EXERCISE AIM: For the records that follow, please set down exactly the lines between the one holding "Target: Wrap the" and the one holding "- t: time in", inclusive, and only those.

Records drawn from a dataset
----------------------------------------

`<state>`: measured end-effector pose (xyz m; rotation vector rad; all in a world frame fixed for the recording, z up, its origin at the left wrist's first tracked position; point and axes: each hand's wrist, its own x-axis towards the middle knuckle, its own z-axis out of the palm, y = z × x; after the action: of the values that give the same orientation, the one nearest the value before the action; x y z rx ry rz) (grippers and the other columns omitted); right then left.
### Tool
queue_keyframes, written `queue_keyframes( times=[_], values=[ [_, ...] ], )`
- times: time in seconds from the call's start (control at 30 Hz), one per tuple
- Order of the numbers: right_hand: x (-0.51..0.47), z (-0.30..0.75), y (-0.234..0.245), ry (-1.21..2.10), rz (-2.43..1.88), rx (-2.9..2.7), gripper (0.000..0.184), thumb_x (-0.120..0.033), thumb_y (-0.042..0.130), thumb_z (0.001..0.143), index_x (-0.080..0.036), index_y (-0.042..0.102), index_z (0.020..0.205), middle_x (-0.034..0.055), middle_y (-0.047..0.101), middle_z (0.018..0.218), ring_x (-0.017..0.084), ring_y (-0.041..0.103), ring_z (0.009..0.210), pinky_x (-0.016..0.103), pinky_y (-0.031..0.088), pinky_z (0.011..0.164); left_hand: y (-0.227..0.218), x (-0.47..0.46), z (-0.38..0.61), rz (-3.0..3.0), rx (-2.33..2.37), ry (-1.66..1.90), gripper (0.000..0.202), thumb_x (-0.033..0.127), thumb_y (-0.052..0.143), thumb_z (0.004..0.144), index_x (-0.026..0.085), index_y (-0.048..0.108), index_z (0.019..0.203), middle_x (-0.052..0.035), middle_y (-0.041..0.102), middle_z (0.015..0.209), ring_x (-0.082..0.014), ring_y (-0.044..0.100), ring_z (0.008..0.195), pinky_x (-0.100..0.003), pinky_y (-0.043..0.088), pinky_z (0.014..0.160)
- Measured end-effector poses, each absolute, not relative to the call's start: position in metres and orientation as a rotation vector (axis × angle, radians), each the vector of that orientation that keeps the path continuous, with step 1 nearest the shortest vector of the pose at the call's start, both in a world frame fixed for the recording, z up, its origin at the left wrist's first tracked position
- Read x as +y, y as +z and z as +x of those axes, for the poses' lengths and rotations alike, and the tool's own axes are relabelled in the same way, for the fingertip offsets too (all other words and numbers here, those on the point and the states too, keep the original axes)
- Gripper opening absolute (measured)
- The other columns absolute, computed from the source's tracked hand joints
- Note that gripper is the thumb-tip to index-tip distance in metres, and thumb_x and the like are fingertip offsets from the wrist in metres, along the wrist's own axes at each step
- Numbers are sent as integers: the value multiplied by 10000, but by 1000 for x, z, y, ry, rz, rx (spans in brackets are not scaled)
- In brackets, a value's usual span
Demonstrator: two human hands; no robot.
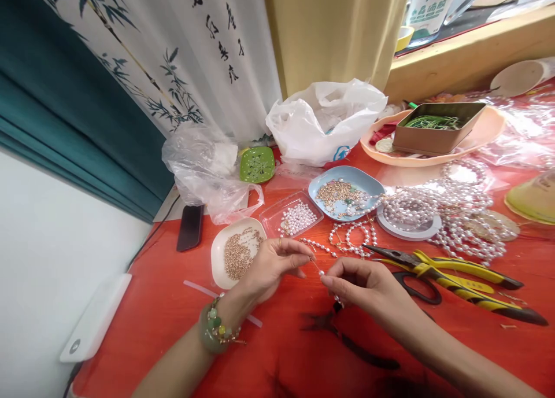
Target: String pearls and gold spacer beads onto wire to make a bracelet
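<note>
My left hand [277,264], with a jade bangle [208,331] and a beaded bracelet on its wrist, pinches one end of a fine thread or wire [316,264]. On that line, a pearl bead [321,273] sits at the fingertips of my right hand [362,279], which is closed in a pinch. A few more beads [338,299] hang below the right fingers. Small gold beads [238,256] lie in a white dish [219,276] beside my left hand. Loose pearls [298,217] fill part of a clear tray [271,216] just beyond it.
Dark pliers [325,324] lie below my hands. Yellow-black pliers [455,271] and scissors [418,288] rest at right. Behind are a blue dish [375,185], pearl strands [459,213], a plastic bag [321,123], a green dish [257,165] and a tin [429,139]. A phone [189,228] lies left.
</note>
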<state>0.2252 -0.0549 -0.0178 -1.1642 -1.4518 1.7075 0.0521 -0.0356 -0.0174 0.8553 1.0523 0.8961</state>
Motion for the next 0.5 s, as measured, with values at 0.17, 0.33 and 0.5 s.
queue_keyframes(
  times=[0.17, 0.33, 0.5],
  values=[
    [-55, 225, -18, 1702, -1159, -1463, 229, -351, 548, 743, -168, 530, 606, -36, 460, 538, 100, 410, 511, 228, 321, 497, -15, -37, 52, 901, 1049, 902, 89, 199, 745, 589, 153, 698, 649, -22, 639, 717, -83, 547, 628, -140, 452, 480],
    [-55, 226, -19, 1710, -1156, -1461, 232, -352, 542, 753, -164, 529, 618, -38, 456, 547, 97, 402, 517, 224, 313, 497, -13, -37, 52, 949, 1046, 900, 60, 186, 734, 605, 157, 698, 644, -20, 638, 724, -84, 549, 642, -136, 453, 484],
    [-56, 226, -21, 1708, -1154, -1475, 243, -361, 536, 761, -166, 521, 616, -38, 450, 550, 98, 399, 521, 226, 311, 501, -13, -37, 52, 947, 1071, 910, 78, 202, 736, 596, 155, 695, 644, -22, 645, 726, -88, 548, 634, -151, 451, 488]
  ],
)
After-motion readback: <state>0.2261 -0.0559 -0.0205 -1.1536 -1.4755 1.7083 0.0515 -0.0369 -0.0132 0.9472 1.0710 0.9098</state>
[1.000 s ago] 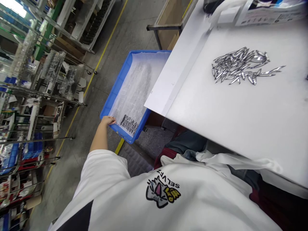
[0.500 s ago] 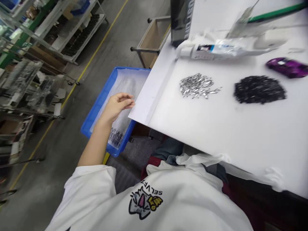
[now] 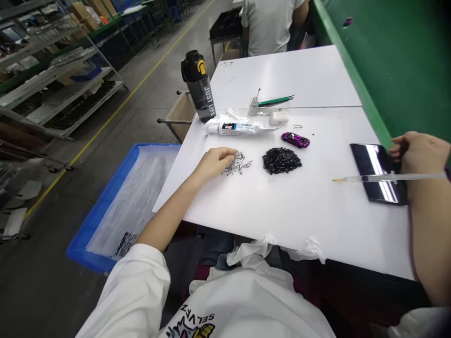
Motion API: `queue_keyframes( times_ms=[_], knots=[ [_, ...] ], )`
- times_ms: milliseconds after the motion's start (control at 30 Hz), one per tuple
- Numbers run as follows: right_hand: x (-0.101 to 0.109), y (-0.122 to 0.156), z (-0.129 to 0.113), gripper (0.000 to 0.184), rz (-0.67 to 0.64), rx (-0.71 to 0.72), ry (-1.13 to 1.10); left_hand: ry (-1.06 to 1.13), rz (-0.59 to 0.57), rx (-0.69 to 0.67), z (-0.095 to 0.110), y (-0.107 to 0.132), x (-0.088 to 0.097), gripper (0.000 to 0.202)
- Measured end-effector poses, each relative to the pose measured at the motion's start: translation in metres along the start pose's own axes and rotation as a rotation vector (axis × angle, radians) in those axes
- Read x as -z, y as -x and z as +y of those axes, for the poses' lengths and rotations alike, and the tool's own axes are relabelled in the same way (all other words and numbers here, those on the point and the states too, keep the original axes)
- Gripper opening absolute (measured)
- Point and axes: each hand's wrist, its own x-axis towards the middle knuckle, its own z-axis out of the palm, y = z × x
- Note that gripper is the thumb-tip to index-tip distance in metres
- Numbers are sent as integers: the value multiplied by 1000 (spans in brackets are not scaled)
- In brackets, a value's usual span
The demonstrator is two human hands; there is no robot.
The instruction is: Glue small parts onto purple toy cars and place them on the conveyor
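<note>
Left-hand grip [image 3: 212, 162], narrow, any hold impossible to tell, meets loosely heaped, slender, pointed, shiny silver pieces [image 3: 240, 165].

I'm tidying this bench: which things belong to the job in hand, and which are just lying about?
Likely the job's:
- silver pieces, at the left hand
- black pieces
- blue tray
- syringe-like tool
- perhaps purple toy car

Probably lying about:
- bottle
- phone-like slab

The white desk [image 3: 299, 211] bears silver pieces [image 3: 239, 164] near its left edge, a bottle [image 3: 202, 96] and white tube [image 3: 229, 129] farther along it, black pieces [image 3: 282, 160] mid-surface, a purple toy car [image 3: 295, 139] just beyond them, and a dark phone [image 3: 371, 160] by the right edge.
</note>
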Motion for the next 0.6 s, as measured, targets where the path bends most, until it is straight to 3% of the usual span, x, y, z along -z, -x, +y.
queue_keyframes(
  times_ms=[167,267,367,467,533,600],
  knots=[
    [-1,-9,2,32,-42,-42,62,48,-24,-39,6,-5,-10,34],
    [9,-12,-4,27,34,-6,205,60,-19,-77,14,8,-7,32],
    [30,-15,-14,23,240,49,436,60,-39,-133,28,37,-2,27],
    [57,-17,-19,27,392,-58,668,73,-89,-216,45,76,-3,18],
    [74,-18,-16,35,376,-203,787,161,-108,-352,58,103,-7,15],
    [85,-17,-11,34,268,-275,887,335,-218,-534,70,127,-11,15]
  ],
)
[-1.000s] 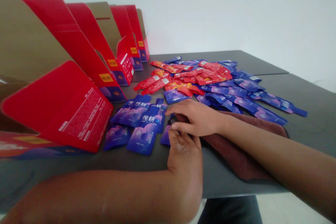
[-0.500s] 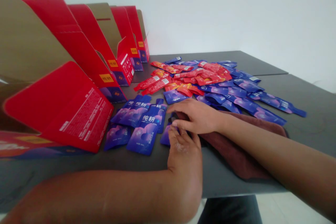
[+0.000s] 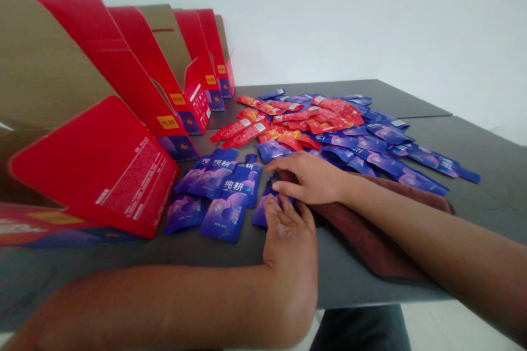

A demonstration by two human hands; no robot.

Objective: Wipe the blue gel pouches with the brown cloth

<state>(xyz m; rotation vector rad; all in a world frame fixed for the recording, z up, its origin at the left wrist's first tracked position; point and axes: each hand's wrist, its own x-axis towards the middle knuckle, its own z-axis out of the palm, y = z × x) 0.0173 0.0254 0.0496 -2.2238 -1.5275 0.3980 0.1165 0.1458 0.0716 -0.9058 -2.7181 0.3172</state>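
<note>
A blue-purple pouch lies flat on the table, partly covered by both hands. My left hand rests on it from the near side, fingers spread and pointing away from me. Over its far end is my right hand, thumb and index finger apart, the other fingers mostly hidden. The right hand's thumb touches or nearly touches the left fingers. Beneath my right hand and forearm lies a folded brown cloth. Just left of the hands, several matching pouches overlap in a small group.
Farther back is a loose heap of red pouches and blue pouches. Open red cartons stand in a row along the left, flaps raised. The grey table backs onto a white wall.
The right hand has shifted very slightly, and a little more of the pouch shows beside the left fingers. Everything else stays put.
</note>
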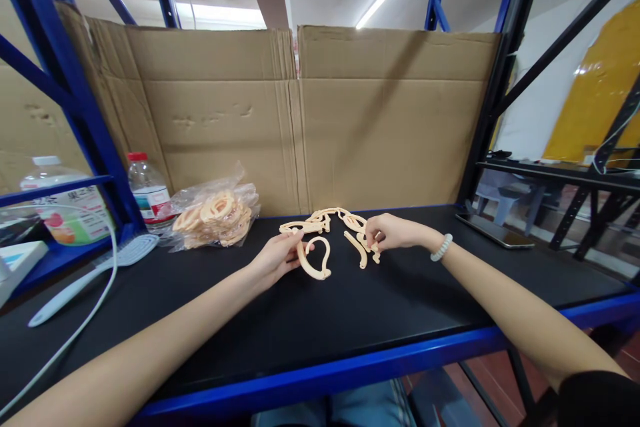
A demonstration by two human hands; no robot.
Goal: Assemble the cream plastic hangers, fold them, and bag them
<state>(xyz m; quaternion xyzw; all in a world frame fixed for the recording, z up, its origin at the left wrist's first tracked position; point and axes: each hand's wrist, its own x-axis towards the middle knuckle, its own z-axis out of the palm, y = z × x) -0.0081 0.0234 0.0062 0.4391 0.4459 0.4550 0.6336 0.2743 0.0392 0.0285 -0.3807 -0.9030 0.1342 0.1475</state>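
Observation:
My left hand is closed in a pinch on the left side of a cream curved plastic clip. The clip has two bowed arms that meet at its lower right end, and it is held just above the black tabletop. My right hand, with a beaded bracelet on the wrist, has its fingertips closed on a small cream curved piece, partly hidden by the fingers. Beside it lies a loose curved strip. Behind both hands, more cream curved pieces lie in a loose heap.
A clear plastic bag of cream pieces sits at the back left, next to a red-capped bottle. A pale hairbrush and a white cable lie at left. Cardboard walls the back. A dark flat device lies right.

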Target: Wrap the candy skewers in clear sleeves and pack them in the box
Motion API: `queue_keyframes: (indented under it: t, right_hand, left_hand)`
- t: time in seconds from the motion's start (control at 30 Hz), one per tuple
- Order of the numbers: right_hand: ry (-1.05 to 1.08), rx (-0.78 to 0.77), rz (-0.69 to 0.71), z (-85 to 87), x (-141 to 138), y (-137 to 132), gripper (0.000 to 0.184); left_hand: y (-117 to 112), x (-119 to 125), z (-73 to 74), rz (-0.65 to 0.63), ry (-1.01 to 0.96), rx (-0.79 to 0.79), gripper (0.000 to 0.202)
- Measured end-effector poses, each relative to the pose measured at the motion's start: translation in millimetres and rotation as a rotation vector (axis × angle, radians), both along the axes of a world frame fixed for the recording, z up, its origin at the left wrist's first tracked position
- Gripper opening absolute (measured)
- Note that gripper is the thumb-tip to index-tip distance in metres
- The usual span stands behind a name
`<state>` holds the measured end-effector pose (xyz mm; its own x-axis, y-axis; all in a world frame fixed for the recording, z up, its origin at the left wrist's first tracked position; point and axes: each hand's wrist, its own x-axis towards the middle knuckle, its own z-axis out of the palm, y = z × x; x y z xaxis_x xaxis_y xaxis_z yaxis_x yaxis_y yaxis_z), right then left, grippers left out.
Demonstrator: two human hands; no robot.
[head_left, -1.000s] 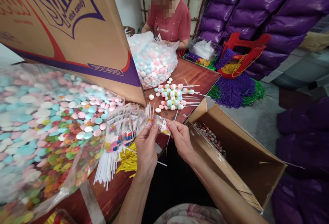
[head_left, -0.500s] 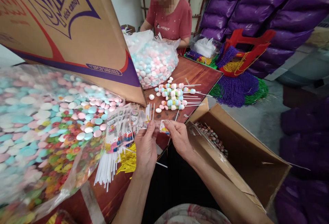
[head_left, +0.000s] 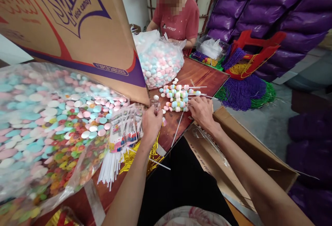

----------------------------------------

YOUR SOLUTION:
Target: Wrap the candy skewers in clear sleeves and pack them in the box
Motion API: `queue_keyframes: (indented under it: t, right_hand, left_hand)`
- t: time in seconds from the motion's start (control at 30 Hz), one per tuple

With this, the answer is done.